10GbE and IB Networking

Here are some results of some network bandwidth testing done at Swinburne. The aim of the testing was to see how fast we could capture UDP packets on a 10GbE PCIe card. We also performed somes tests to see how fast data could be streamed between 2 servers and written to a GPU on the receiving server.

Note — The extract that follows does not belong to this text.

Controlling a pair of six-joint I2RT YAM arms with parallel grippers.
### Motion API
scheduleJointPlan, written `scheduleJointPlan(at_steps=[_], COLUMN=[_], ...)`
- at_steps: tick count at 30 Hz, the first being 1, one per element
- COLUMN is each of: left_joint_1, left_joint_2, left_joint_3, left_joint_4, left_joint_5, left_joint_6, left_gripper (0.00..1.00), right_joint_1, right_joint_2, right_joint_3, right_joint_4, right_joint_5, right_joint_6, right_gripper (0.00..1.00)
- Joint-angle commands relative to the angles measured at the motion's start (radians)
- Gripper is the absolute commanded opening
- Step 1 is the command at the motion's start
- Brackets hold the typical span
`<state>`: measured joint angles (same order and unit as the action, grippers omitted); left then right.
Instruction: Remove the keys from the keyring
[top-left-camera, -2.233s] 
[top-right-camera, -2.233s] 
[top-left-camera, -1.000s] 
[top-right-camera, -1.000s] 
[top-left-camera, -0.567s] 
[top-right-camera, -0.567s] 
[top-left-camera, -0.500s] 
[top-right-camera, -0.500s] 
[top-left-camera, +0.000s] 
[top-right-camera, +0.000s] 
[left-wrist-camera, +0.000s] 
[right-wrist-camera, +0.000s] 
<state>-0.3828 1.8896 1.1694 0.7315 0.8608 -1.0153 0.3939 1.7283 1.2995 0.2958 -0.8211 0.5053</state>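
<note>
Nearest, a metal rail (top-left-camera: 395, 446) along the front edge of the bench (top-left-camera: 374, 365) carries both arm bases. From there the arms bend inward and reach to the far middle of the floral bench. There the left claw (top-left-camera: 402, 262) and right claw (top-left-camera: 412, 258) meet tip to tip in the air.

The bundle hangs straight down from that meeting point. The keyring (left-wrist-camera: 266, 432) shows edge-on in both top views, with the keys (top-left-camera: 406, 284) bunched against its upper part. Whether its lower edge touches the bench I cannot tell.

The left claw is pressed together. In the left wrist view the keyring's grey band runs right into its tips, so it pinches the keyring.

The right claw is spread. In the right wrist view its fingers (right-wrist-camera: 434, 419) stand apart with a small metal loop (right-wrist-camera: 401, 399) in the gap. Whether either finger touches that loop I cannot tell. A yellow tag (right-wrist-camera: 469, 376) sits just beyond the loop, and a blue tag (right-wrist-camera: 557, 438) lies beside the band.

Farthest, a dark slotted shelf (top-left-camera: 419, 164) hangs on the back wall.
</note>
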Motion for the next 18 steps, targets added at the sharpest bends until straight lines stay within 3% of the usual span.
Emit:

ROACH to Server using UDP + 10GbE

A simple ROACH design was created that generates 8KB UDP packets at a configurable data rate. The UDP packets are just packed with a 1024 x 64-bit unsigned integers that correspond to the packet sequence number. The first 10GbE port on the ROACH was directly cabled to a 10GbE PCIe Card (Myricom 10G-PCIE-8A). A simple UDP capture program, written using the PSRDADA library, was used to read packets from the socket and write them to a shared memory ring buffer. The machine used for the test was an Intel Server with 4 x X7560 CPUs. The Interrupt Coalsesing for the RX queue (rx-usecs) was left at the default of 75 usecs. The capture program was bound to a core on the second CPU as the first CPU seemed to be rather busy processing interrupts, etc. The highest rate sustained rate with no packet loss (for 120s) was ~1008 MB/s (7.88 Gb/s). In this instance the capture process consumed ~92% of 1 core.

Server -> IB -> Server -> GPU

In this benchmark, we tested the Infiniband and GPU bandwidth in a streaming scenario. Each of the 2 servers used had the following specifications:

  • BOARD: Tylersburg IOH and the ICH10
  • NIC: QLogic QDR IB (Infiniband) QLE7340
  • GPU: Nvidia C2070 (Fermi)
  • CPU: Dual Intel Xeon X5650’s (2.66 GHz, 6 core, 12ML3)
  • RAM: 48 GB DDR3 (1333 MHz)

The two servers were connected together via 40Gbps QDR IB via an IB switch. The details of the tests were:

Server A:

  • Process A: generating a data stream, writing it to shared memory ring buffer
  • Process B: reading from shared memory ring buffer and writing via RDMA RC (Reliable Connection) IB Verbs to Server B

Server B:

  • Process A: receives the RDMA RC data stream from Server A, writing the data into shared memory ring buffer
  • Process B: reading data from shared memory ring buffer, and transferring (cudaAsyncMemcpy) to GPU

The sustainable rate for this was 3215 MB/s (25.1 Gb/s)